When Islam appeared on the world stage, the then world was dominated by two powers, Byzantium in the east and Persia in the west. There were spells of war as well as peace between these two years.
During the sixth century, Justinian (507-565 C.E.) was the emperor of Byzantium, while Anaushirwan (531-579 C.E.) was the emperor of Persia. Both of them were contemporaries and great rulers of all world fame. In Byzantium, Justinian was succeeded by Maurice, and in Persia, Anaushirwan was succeeded by Khusro Perwez (Chosroes II). Chosroes II was overthrown in a military coup in 590, and he had to seek refuge with Maurice, the Byzantine emperor. With the Byzantine help, Chosroes II was restored to the Persian throne.
Maurice regarded Khusro as a son, and during the last decade of the sixth century the two countries forged strong links of friendship.

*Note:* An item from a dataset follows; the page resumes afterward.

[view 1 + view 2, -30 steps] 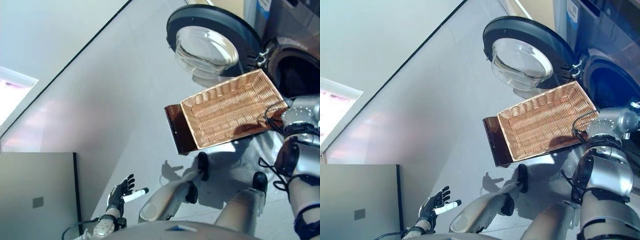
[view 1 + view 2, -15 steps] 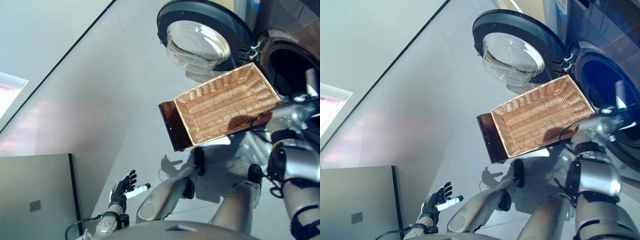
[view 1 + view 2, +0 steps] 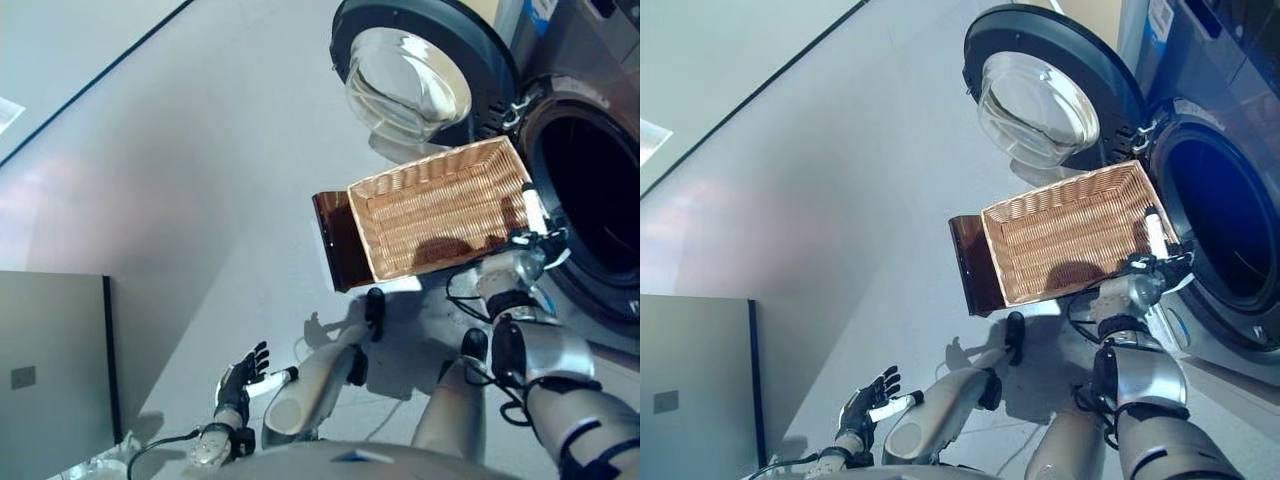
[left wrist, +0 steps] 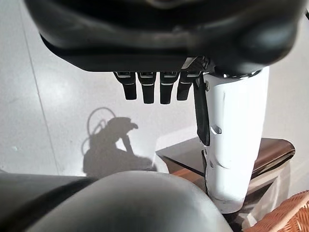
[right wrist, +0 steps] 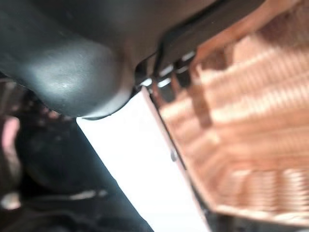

In 602 C.E., there was a revolt against Maurice. Maurice was killed, and Phocas became the emperor. There was another revolt in 610 C.E. when Heraclius became the Byzantine emperor.
After the death of Maurice, the friendship between the two countries was over. In the second decade of the seventh century, Chosroes II invaded the Byzantine territories. Syria and Jerusalem fell to the Persians in 614 C.E. The Persians carried away the Holy Cross from Jerusalem. The Persians next marched to Egypt and annexed it in 616 C.E. For some time, the Byzantines lay low, but by 622 C.E. the Byzantines were strong enough to launch an attack against Persia. In the battle of Issus in 622 C.E., the Persians suffered a defeat. Other battles were fought during 623-625 C.E, which were not conclusive.
The decisive battle was fought on the banks of the Tigris near the city of Mosul in 625 C.E. when Persia surrendered and asked for terms. As a result of this reverse, there was a revolt against Chosroes II in 628 C.E., when he was killed by his own son Sheroyah. Sheroyah who ascended the Persian throne as Kobad II made peace with Heraclius.
By the terms of the peace treaty Persia abandoned all the conquests that it had made earlier in the second decade of the seventh century. Sheroyah died within a year. After him there was complete anarchy in the Sassanian empire, and during the next four years, there were a dozen kings including, two women. The Byzantine Empire on the other hand enjoyed a measure of stability under Heraclius.
Arab buffer states.
When the two empires of Persia and Byzantium expanded, these came to include territories populated by Arabs. As a matter of policy both the empires found it expedient to set up Arab buffer states at the periphery of their empires.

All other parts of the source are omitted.